We all know the frustration of loosing our SSH connection because our WIFI-connection broke down, or the VPN server disconnected us, or some other annoying reason. As devices become more portable and we use several connections we’ve also felt anger about the necessity of disconnecting and reconnecting every time we switch from one network to another. SSH doesn’t even care to give us some sort of indication that the connection were lost.
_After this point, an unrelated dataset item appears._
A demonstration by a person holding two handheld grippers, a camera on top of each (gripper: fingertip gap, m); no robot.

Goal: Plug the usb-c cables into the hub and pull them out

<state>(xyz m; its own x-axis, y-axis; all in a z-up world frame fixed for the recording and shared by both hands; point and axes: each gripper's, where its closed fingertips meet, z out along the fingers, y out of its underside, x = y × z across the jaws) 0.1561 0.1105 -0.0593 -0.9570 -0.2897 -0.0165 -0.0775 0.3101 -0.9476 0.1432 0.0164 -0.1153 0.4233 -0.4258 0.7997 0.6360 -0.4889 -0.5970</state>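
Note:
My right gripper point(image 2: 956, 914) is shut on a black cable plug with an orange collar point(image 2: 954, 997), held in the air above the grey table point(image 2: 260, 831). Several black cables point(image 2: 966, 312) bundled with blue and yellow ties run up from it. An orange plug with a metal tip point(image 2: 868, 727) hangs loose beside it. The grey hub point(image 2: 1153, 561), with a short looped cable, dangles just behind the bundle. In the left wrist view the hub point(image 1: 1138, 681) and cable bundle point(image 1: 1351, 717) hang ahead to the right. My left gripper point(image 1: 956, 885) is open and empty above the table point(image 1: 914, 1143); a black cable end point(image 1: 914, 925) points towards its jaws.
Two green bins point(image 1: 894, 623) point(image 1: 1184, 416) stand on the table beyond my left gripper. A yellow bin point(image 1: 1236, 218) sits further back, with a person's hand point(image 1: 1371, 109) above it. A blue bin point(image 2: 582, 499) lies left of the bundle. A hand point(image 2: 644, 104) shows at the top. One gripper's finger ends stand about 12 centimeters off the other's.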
Fortunately Mosh has fixed this as well. Mosh implements a protocol that attempts to reconnect whenever the connection to the Mosh server is lost. Of course security is needed to prevent a random person from hijacking the connection, and this is implemented in the form of a key unique to that session.

UTF-8

According to the Mosh home page SSH, and some terminals, have UTF-8 bugs were they don’t properly support certain UTF-8 characters. They claim that Mosh is implemented to have full UTF-8 support, and that it is built ground up for this character set. I have not personally had problems with UTF-8 encoding in SSH before, but I am sure this is a nice feature for some people.

Conclusion

I have only been using Mosh for a little while now, but it has already made its way onto my must have Ubuntu server application. The responsiveness and roaming support are its key selling features and make remote terminal use much better! Mosh is available for just about every operating system out there (except some mobile OSs). If you run Ubuntu 14.04 you will be fortunate to find Mosh in the default repositories.